YOUR GOAL
If a record holds a picture, omit the picture, but copy everything else below exactly.

INFORMATION SHOWN
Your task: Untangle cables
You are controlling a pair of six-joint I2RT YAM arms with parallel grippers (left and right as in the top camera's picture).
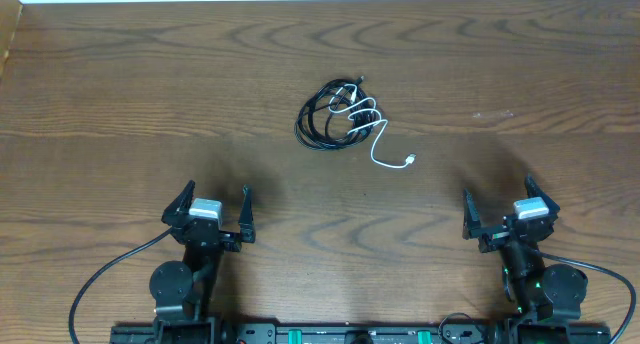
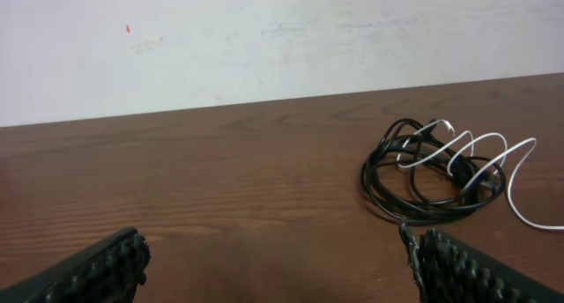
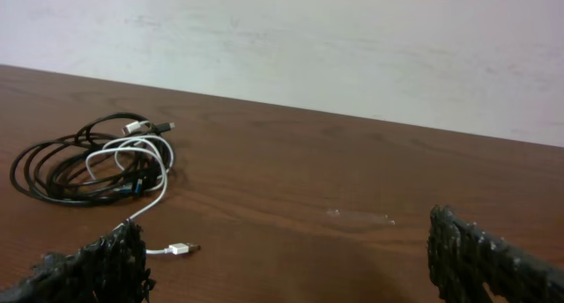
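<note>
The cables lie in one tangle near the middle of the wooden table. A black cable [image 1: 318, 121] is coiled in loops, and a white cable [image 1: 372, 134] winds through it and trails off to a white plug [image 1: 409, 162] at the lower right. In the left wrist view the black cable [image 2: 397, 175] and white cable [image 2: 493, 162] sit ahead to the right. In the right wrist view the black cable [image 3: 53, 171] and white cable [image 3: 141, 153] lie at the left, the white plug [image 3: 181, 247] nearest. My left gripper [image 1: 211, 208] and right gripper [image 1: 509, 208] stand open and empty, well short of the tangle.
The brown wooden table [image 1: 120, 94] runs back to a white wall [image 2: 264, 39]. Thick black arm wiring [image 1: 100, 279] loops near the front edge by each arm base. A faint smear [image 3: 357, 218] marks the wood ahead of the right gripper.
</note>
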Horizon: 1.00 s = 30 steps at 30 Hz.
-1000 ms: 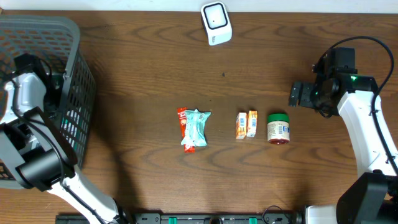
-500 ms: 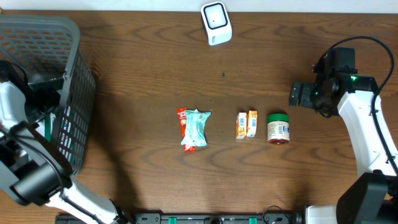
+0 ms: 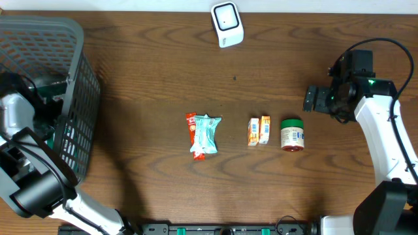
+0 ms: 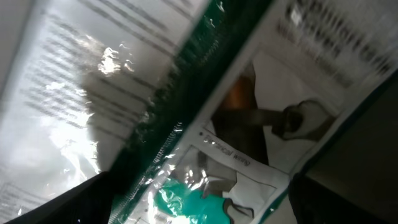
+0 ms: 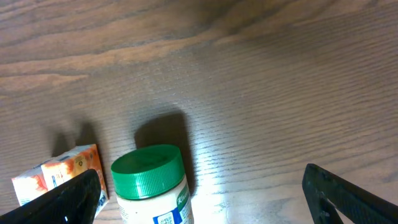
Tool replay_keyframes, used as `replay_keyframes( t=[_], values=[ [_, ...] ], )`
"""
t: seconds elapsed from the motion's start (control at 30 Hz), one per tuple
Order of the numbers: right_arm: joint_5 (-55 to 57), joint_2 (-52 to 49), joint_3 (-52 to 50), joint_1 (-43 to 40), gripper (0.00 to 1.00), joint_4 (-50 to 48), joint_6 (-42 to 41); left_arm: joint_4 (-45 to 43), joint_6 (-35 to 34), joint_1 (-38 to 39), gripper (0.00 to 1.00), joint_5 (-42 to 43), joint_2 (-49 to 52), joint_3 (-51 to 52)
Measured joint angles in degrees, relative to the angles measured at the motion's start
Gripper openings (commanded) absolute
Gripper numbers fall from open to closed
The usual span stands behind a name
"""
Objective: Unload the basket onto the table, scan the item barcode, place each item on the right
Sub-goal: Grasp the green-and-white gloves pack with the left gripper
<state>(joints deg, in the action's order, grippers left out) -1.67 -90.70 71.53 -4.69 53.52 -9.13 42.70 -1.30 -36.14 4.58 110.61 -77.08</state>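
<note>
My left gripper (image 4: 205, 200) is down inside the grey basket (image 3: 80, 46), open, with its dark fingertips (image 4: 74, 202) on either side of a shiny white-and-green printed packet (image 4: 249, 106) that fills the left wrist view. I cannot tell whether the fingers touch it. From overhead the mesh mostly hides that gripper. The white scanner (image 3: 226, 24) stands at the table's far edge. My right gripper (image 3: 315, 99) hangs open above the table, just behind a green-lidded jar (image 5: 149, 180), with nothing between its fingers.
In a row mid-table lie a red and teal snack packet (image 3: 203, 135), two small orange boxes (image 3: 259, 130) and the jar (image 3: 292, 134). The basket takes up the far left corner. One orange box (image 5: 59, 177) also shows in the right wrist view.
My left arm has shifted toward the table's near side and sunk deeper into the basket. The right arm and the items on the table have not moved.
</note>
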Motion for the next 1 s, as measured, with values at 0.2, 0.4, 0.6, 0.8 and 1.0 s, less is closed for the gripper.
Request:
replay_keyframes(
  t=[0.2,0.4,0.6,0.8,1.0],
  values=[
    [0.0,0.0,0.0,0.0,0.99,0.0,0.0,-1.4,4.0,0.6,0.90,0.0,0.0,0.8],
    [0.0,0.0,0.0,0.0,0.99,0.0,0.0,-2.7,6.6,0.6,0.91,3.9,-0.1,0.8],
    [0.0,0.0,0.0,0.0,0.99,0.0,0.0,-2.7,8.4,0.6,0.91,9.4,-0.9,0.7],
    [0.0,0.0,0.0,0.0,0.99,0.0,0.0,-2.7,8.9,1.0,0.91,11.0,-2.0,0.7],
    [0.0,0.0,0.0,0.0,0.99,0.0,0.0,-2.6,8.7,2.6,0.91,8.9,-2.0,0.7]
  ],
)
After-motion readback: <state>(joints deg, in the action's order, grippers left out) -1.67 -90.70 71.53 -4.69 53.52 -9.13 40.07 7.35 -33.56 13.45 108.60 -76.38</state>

EXERCISE OUTPUT
Your task: Untangle cables
You are controlling a pair of six-joint I2RT YAM arms with parallel grippers (left and right as in the top camera's picture).
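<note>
The cables lie in one tangle near the middle of the wooden table. A black cable [image 1: 318, 121] is coiled in loops, and a white cable [image 1: 372, 134] winds through it and trails off to a white plug [image 1: 409, 162] at the lower right. In the left wrist view the black cable [image 2: 397, 175] and white cable [image 2: 493, 162] sit ahead to the right. In the right wrist view the black cable [image 3: 53, 171] and white cable [image 3: 141, 153] lie at the left, the white plug [image 3: 181, 247] nearest. My left gripper [image 1: 211, 208] and right gripper [image 1: 509, 208] stand open and empty, well short of the tangle.
The brown wooden table [image 1: 120, 94] runs back to a white wall [image 2: 264, 39]. Thick black arm wiring [image 1: 100, 279] loops near the front edge by each arm base. A faint smear [image 3: 357, 218] marks the wood ahead of the right gripper.
</note>
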Horizon: 1.00 s = 30 steps at 30 Hz.
-1000 ms: 
-500 ms: 
+0 ms: 
+0 ms: 
+0 ms: 
Tool replay_keyframes, used as `replay_keyframes( t=[_], values=[ [_, ...] ], )`
"""
t: seconds elapsed from the motion's start (control at 30 Hz), one per tuple
Order of the numbers: right_arm: joint_5 (-55 to 57), joint_2 (-52 to 49), joint_3 (-52 to 50), joint_1 (-43 to 40), gripper (0.00 to 1.00), joint_4 (-50 to 48), joint_6 (-42 to 41); left_arm: joint_4 (-45 to 43), joint_6 (-35 to 34), joint_1 (-38 to 39), gripper (0.00 to 1.00), joint_5 (-42 to 43), joint_2 (-49 to 52), joint_3 (-51 to 52)
Measured joint angles in degrees, relative to the angles measured at the motion's start
Gripper openings (commanded) absolute
Gripper numbers fall from open to closed
The usual span stands behind a name
"""
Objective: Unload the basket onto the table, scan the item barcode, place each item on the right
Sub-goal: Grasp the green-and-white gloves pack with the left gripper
<state>(joints deg, in the action's order, grippers left out) -1.67 -90.70 71.53 -4.69 53.52 -9.13 42.70 -1.30 -36.14 4.58 110.61 -77.08</state>
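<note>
My left gripper (image 4: 205, 200) is down inside the grey basket (image 3: 80, 46), open, with its dark fingertips (image 4: 74, 202) on either side of a shiny white-and-green printed packet (image 4: 249, 106) that fills the left wrist view. I cannot tell whether the fingers touch it. From overhead the mesh mostly hides that gripper. The white scanner (image 3: 226, 24) stands at the table's far edge. My right gripper (image 3: 315, 99) hangs open above the table, just behind a green-lidded jar (image 5: 149, 180), with nothing between its fingers.
In a row mid-table lie a red and teal snack packet (image 3: 203, 135), two small orange boxes (image 3: 259, 130) and the jar (image 3: 292, 134). The basket takes up the far left corner. One orange box (image 5: 59, 177) also shows in the right wrist view.
My left arm has shifted toward the table's near side and sunk deeper into the basket. The right arm and the items on the table have not moved.
</note>
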Motion for the next 1 s, as measured, with values at 0.2, 0.4, 0.6, 0.8 and 1.0 s, less is closed for the gripper.
Request:
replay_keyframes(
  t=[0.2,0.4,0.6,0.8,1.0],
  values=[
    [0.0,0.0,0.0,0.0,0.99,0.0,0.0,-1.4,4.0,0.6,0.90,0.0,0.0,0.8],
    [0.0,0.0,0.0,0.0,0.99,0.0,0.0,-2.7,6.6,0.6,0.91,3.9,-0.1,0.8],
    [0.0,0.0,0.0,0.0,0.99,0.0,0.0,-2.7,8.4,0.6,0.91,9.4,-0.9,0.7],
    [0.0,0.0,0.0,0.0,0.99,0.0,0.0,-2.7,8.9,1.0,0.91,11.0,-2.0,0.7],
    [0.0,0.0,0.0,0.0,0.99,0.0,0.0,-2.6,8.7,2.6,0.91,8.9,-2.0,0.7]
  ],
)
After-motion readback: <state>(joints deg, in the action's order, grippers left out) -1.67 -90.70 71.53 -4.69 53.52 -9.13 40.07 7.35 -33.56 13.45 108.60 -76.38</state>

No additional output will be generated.